This chapter was added to the manual in May 2014.


  1. Introduction
  2. Scope
  3. Definition of Social Work Supervision
  4. Purpose and Functions of Supervision
  5. The Conduct of Supervision
  6. Supervision Contract
  7. Anti Discriminatory Practice
  8. Observation of Practice
  9. Recording of Supervision and the Status of Supervision Records
  10. Potential Disagreement and Resolution
  11. Confidentiality
  12. The Relationship Between Supervision and the PDRs
  13. Rights and Responsibilities

    Appendix 1: Children's Services Contract

    Appendix 2: Supervision Record Sheet

    Appendix 3: Observation of Practice

1. Introduction

Supervision is regarded as a key means of ensuring management accountability including casework planning, the allocation of cases and monitoring and evaluating the individual’s work in line with Children’s Services and London Borough Of Havering policies. It is supported by the organisational structure and a positive learning environment. A learning environment requires:

  • Clear organisation values and goals – a vision statement and plan – in Children’s Services this is the Children and Young People’s Plan (CYPP) and the statement “Doing the right thing for children and young people”;
  • High quality leadership;
  • Strategic planning and review systems;
  • Clear policies, procedures and standards – available to everyone – which in Children’s Services are being developed with our partners, tri.x;
  • Clear thresholds and eligibility levels for service;
  • A robust Performance Management framework;
  • Effective workforce development;
  • Structures for interagency and partnership working; and
  • Embedded methods of consultation with staff.
“The combination of effective supervision arrangements, together with a suitable working environment, manageable workloads, supportive management systems and access to continuous learning, will help to ensure that social workers are able to provide good and responsive services for children, adults and families. By creating these conditions, employers will help to provide a setting in which social workers choose to work and remain.”
(Social Work Reform Board, 2010)

Supervision is a two way process involving rights and responsibilities on the part of both supervisors and those individuals that they supervise. This Policy helps to identify what good quality supervision looks like, how supervisors and managers can use supervision to develop resilient practitioners and teams. It is also in line with the “Standards for Employers of Social Works in England and Supervision Framework” developed by the Social Work Reform Board. See Social Worker Standards - Social Work Reform Board.

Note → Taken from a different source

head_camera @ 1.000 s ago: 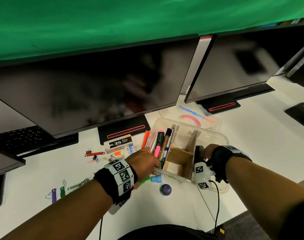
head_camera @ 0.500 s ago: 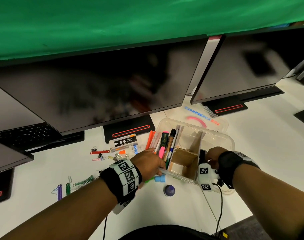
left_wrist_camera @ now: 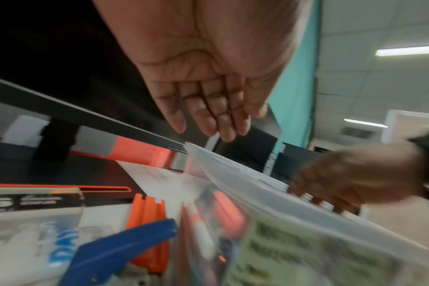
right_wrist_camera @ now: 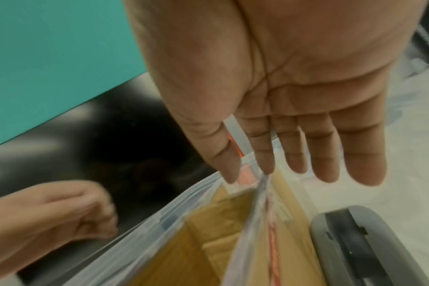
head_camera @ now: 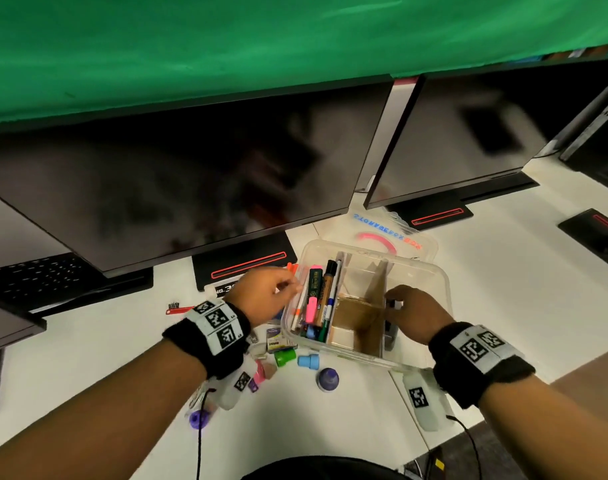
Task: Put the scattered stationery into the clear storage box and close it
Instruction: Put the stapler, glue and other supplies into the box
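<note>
The clear storage box (head_camera: pixel 441 289) stands open at mid-desk, its lid (head_camera: pixel 399 237) lying behind it. Markers and highlighters (head_camera: pixel 318 299) fill its left compartment; cardboard dividers (head_camera: pixel 359 313) split the rest. A grey and black stapler (right_wrist_camera: pixel 355 243) lies in the right compartment. My right hand (head_camera: pixel 396 303) hovers over it with straight fingers, holding nothing, as the right wrist view (right_wrist_camera: pixel 294 170) confirms. My left hand (head_camera: pixel 288 289) hangs relaxed and empty above the box's left wall (left_wrist_camera: pixel 245 174). Loose pieces lie left of the box: orange markers (left_wrist_camera: pixel 147 216), a staple box (head_camera: pixel 226 289), a blue staple remover (left_wrist_camera: pixel 125 245).
In front of the box lie a green cap (head_camera: pixel 284 356), a blue cap (head_camera: pixel 309 361), a purple round piece (head_camera: pixel 327 379) and a small staple packet (head_camera: pixel 276 339). A red clip (head_camera: pixel 179 310) sits farther left. Two monitors (head_camera: pixel 191 174) overhang the desk behind; the desk edge is at the lower right.
My right hand has let go of the stapler, which now lies in the right compartment. My left hand rose from the box's front left corner to its left wall.
</note>
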`<action>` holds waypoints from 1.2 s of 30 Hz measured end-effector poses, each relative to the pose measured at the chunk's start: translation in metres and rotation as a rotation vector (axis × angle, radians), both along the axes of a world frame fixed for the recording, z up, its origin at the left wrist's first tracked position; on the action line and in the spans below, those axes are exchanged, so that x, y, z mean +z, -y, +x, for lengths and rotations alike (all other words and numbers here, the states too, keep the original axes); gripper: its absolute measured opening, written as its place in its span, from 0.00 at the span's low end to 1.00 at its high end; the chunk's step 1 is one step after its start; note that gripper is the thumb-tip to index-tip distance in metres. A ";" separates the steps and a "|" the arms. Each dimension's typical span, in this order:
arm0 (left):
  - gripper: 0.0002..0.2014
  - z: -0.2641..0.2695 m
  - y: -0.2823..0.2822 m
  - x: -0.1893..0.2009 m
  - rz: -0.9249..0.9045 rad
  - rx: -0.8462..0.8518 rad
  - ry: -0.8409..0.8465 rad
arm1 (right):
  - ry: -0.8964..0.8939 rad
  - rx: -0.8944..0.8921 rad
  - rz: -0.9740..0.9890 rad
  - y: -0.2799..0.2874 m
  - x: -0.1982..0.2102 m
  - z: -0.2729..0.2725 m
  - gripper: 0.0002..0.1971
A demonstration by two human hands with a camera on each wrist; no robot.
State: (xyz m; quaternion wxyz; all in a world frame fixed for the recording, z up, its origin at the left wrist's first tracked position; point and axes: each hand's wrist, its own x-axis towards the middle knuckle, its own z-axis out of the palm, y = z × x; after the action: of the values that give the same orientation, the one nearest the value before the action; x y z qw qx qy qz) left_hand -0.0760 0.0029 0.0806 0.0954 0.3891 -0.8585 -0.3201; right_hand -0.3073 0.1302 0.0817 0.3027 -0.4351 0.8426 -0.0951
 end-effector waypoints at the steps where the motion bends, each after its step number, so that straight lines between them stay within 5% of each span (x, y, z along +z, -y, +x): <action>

The Standards state that employers should:

  • Ensure that the social work supervision is not treated as an isolated activity by incorporating it into the organisation’s social work accountability framework;
  • Ensure that Social Workers are encouraged to reflect learning and knowledge with peers;
  • Provide regular supervision training for the oversight of appropriate supervision and for issues that arise during supervision;
  • Provide additional professional supervision by a registered social worker for practitioners whose line manager is not a social worker;
  • Ensure that supervision takes place regularly and consistently – monthly for experienced practitioners and more frequently for new recruits and Newly Qualified Social Workers (NQSWs) completing their Assessed and Supported Year in Employment (ASYE);
  • The frequency and quality of supervision is monitored.

2. Scope

This Policy applies to all Social Worker’s employed by London Borough of Havering whether permanent or temporary (including locum or agency staff) and on a full time or part time basis. Students and any trainees on placement may have separately negotiated contracts but the same principles apply.

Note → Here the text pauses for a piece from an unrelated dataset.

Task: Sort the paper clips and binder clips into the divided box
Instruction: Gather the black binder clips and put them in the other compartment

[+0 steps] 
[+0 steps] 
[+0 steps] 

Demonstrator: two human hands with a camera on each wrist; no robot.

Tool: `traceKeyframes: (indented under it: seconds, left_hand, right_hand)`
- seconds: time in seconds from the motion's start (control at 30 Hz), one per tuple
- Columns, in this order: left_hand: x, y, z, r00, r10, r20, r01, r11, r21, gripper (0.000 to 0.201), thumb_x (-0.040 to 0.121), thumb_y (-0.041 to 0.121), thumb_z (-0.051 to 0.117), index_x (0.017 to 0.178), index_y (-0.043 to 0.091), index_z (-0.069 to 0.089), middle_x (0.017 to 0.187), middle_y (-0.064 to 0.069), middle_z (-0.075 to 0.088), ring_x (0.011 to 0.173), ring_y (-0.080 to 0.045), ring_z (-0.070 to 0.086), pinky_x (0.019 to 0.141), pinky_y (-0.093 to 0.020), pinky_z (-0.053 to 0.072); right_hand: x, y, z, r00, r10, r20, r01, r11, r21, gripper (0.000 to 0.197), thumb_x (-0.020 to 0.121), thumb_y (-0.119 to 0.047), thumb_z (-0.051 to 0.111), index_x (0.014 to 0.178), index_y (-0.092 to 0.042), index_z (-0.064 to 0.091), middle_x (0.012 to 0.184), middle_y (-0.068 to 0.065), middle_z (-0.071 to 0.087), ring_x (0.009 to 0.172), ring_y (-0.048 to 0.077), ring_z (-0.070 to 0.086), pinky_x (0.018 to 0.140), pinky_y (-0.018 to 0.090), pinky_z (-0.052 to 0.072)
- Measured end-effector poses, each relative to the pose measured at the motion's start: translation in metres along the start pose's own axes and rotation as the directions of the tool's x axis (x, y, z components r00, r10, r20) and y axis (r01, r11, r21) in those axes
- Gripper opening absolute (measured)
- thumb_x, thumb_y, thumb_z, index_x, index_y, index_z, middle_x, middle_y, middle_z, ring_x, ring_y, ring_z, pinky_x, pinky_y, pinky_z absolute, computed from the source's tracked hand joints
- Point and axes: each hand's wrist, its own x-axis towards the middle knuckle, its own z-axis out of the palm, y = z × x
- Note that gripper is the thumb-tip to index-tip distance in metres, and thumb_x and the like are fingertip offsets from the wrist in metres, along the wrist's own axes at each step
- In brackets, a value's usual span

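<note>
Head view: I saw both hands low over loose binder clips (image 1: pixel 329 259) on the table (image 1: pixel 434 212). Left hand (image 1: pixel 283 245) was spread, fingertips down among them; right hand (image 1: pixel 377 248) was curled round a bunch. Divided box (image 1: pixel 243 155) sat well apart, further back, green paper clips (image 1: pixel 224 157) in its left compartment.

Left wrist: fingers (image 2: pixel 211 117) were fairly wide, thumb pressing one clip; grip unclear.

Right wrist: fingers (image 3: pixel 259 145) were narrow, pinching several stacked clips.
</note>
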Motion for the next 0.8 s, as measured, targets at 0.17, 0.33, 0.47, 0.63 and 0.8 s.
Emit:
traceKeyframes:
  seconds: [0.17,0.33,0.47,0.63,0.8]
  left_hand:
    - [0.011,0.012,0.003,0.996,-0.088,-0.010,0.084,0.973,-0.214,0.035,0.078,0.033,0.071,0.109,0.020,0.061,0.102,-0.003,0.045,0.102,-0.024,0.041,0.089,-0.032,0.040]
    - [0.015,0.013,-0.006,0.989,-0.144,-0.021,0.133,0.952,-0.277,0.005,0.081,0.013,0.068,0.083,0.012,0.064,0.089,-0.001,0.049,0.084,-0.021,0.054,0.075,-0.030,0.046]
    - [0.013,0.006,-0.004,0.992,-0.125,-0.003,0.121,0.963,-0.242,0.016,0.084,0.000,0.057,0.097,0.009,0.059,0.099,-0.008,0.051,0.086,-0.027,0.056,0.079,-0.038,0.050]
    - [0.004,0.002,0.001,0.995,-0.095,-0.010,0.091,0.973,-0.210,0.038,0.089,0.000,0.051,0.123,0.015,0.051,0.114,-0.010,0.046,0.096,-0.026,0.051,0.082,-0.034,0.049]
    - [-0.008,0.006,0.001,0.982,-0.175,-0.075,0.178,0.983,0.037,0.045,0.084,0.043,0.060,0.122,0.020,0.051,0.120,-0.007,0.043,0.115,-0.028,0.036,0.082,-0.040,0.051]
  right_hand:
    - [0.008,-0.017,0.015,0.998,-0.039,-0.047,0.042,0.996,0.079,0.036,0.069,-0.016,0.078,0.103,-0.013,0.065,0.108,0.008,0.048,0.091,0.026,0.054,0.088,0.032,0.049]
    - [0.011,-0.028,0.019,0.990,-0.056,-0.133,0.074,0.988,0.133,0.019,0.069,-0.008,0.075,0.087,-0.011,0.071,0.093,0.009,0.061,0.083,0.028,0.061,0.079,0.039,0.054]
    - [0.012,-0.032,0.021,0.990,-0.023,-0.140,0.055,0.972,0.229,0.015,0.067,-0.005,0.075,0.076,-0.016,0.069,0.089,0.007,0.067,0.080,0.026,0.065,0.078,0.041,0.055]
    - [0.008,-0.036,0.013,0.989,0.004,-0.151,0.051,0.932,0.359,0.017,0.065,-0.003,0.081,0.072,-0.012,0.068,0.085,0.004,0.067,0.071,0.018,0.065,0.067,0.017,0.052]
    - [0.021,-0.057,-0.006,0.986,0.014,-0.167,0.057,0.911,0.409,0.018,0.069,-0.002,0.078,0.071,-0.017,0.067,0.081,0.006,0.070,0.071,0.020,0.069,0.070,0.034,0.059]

In the context of this Policy, supervision is a formal process between an individual member of staff and their immediate manager in which workload, objective setting, performance monitoring and learning and development of the staff member is discussed and reviewed so that guidance can be provided and learning and change can take place. It is recognised however that in more general terms supervision is an ongoing process and can take place in many forms. Other methods include group supervision, unplanned or ad hoc supervision and peer supervision but it must be noted that these methods cannot replace formal supervision.

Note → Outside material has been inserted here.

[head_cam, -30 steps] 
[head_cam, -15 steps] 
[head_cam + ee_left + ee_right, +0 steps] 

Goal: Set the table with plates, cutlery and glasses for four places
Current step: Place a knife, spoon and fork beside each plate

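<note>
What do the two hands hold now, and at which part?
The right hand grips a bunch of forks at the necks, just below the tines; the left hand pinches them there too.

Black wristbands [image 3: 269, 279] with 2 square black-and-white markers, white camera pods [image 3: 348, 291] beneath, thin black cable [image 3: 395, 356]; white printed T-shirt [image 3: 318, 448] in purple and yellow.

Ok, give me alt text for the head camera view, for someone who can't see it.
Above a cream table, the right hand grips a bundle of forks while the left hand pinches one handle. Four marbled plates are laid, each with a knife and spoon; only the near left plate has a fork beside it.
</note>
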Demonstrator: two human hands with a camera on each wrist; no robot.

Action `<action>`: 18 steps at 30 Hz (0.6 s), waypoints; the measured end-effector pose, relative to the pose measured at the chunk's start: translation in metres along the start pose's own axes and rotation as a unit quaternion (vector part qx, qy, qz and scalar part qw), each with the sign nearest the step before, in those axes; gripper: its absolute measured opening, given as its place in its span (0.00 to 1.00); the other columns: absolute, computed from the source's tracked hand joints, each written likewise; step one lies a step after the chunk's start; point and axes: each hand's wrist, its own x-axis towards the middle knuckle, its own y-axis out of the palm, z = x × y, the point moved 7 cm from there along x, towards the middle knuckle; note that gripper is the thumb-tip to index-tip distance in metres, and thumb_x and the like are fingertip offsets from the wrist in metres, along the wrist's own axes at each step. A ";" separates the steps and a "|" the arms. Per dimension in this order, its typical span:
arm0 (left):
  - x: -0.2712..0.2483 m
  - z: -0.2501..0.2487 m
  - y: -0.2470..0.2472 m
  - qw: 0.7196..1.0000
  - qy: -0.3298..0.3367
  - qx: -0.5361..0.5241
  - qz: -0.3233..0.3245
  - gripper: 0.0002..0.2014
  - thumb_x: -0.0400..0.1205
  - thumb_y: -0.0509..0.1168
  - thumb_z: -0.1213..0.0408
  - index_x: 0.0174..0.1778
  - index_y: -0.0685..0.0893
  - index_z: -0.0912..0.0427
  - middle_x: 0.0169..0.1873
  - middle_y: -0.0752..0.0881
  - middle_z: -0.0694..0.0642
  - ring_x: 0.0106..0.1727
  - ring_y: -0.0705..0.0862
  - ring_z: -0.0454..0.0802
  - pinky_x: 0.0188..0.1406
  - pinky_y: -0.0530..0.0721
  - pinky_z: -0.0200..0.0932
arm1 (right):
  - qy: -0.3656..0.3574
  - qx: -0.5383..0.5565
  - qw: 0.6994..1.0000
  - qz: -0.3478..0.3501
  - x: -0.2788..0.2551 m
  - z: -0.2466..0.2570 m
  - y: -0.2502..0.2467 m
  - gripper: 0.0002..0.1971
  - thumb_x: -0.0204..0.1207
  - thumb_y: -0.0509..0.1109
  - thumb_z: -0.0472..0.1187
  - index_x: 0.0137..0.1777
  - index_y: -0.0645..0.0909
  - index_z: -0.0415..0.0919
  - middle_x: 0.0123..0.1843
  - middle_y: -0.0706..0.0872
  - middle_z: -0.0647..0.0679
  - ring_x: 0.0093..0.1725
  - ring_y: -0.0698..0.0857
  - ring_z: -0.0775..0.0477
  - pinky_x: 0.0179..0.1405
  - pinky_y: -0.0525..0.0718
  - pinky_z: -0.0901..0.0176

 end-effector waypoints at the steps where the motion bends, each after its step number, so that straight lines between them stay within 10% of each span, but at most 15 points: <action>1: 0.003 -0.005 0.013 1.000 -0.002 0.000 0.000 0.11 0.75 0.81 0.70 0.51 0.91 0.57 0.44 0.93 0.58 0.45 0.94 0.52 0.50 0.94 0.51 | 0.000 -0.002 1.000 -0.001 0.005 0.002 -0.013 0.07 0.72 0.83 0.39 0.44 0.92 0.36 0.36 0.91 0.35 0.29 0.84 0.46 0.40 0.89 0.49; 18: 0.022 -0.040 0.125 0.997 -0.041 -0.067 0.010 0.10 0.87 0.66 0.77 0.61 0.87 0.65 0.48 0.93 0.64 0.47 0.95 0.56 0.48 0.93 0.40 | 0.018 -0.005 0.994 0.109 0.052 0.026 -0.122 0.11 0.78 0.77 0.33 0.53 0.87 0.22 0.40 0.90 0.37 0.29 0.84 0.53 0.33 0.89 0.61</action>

3. Definition of Social Work Supervision

"Professional supervision is “a process by which one worker is given responsibility by the organisation to work with another worker(s) in order to meet certain organisational, professional and personal objectives, which together promote the best outcomes for service users.”
(Morrison, 2005)

“Supervision is an accountable process which supports and assures and develops the knowledge, skills and values of an individual work or team. The purpose is to improve the quality of their work to achieve agreed objectives and outcomes. In social care and children’s services this should optimise the capacity of people who use services to lead independent and fulfilling lives. Supervision should be open and supportive, focusing on the quality of decisions, good risk analysis and improving outcomes for children rather than meeting targets.”
(Laming, 2003)

4. Purpose and Functions of Supervision

Supervision, as per the four functions model (Morrison and Wonnacott, 2010) covers the following:

4.1 Management Function

The aims of the management function are to ensure:

  • The quality of performance;
  • That Council’s policies and procedures are understood and followed;
  • That the Health and Social Care Council (HCPC) Professional Standards for Social Workers are adhered to; see Standards of Proficiency - Social Workers in England.
  • That staff are consulted and briefed about organisational developments;
  • The supervisee understands her/his role and responsibilities;
  • The supervisee is clear as to the limits and use of their personal, departmental and statutory authority;
  • Work is reviewed regularly in accordance with any statutory requirements and any risks assessed and managed;
  • The basis for decision making is clear to the supervisee and made explicit in agency records;
  • Both supervisors and supervisee’s records are maintained in accordance with the Policy;
  • The supervisee knows when the supervisor expects to be consulted;
  • The supervisee is given an appropriate workload;
  • Appropriate time management by the supervisee;
  • The supervisee acts as a positive member of the team;
  • Recognition of the supervisee’s achievements;
  • Clarity with regard to the relationship between supervision and other formal departmental procedures which may from time to time need to be invoked in order to address issues relating to the supervisee’s performance, discipline and competence;
  • Health and Safety guidance and information;
  • The supervisee is performance managed via the Corporate Competency Framework, with a Performance Review (PDR) every six months.

4.2 Support Function

The aims of the supportive function are:

  • To create a safe climate for the supervisees to look at their work and its impact on them personally, including the maintenance of professional boundaries with service users;
  • To debrief the supervisee and give them permission to talk about feelings, and cope with the emotional demands of work across all agencies and to help the supervisee explore emotional blocks to their work;
  • To explore in a safe setting issues about discrimination;
  • To support supervisees who are subject to any form of abuse either from service users or from colleagues, whether this be physical, psychological or discriminatory;
  • To monitor the overall health and emotional functioning of the supervisees, especially with regard to the effects of stress;
  • To help the supervisee reflect on difficulties in colleague relationships, to assist the supervisee in resolving conflict;
  • To clarify when the supervisee should be advised to seek external counselling; and
  • To provide appropriate feedback, recognition and praise.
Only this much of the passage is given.